Amazon provides a JDBC Driver for connecting to Hive. There is a JDBC package for R that seems like it should be able to make use of those drivers and allow access to Hive. In fact, others have clearly been able to access Hive from R with JDBC.
I have not been so lucky. I have successfully used the Amazon drivers via SQL Workbench/J following the instructions provided by Amazon to pull some data from Hive. Therefore, I know that in practice the .jars included in the Amazon JDBC driver are sufficient for connecting to the version of Hive (0.13.1) on my EMR cluster, and I also know that that the SSH tunnel has been set up correctly.

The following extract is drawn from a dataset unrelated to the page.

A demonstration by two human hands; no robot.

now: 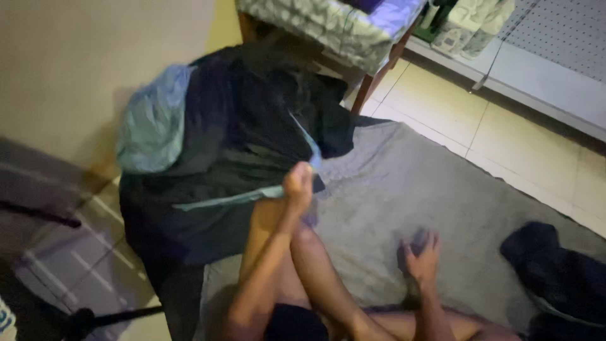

It seems like the following R code should suffice for connecting to Hive on the EMR cluster (following similar configuration options as for SQL Workbench/J and cribbing some notes from the "Using Hive from R with JDBC" blog post"):
if (!require("DBI")) {install.packages("DBI");library("DBI")}
if (!require("rJava")) {install.packages("rJava");library("rJava")}
if (!require("RJDBC")) {install.packages("RJDBC",dep=TRUE);library("RJDBC")}
JDBCLib <- "~/AmazonHiveJDBC/1.0.0.1000/"
for(l in list.files(JDBCLib)){ .jaddClassPath(paste(JDBCLib,l,sep=""))}
drv <- JDBC("com.amazon.hive.jdbc3.HS2Driver", paste0(JDBCLib,"HiveJDBC3.jar"))
conn <- dbConnect(drv, "jdbc:hive2://localhost:10000/default", user="hadoop")
The JDBC
function returns the drv object without complaint that has a structure that looks like the following:
Formal class 'JDBCDriver' [package "RJDBC"] with 2 slots
..@ identifier.quote: chr NA
..@ jdrv :Formal class 'jobjRef' [package "rJava"] with 2 slots
.. .. ..@ jobj :<externalptr>
.. .. ..@ jclass: chr "com/amazon/hive/jdbc3/HS2Driver"
However, try as I might, dbConnect
returns with
Error in .jcall(drv@jdrv, "Ljava/sql/Connection;", "connect", as.character(url)[1], :
java.lang.NoClassDefFoundError: Could not initialize class com.amazon.hive.hive.core.Hive2JDBCDriver
I vain I have tried specifying the user in the URL, specifying the dbname, not specifying the user at all, etc. I have also tried a couple variants of the URL as suggested here, e.g. "jdbc:hive2://localhost\default:10000;user=hadoop", but didn't have any success. At this point it seems like I am tantalizingly close to success, but not quite getting there. What error have I made? How can I correct it?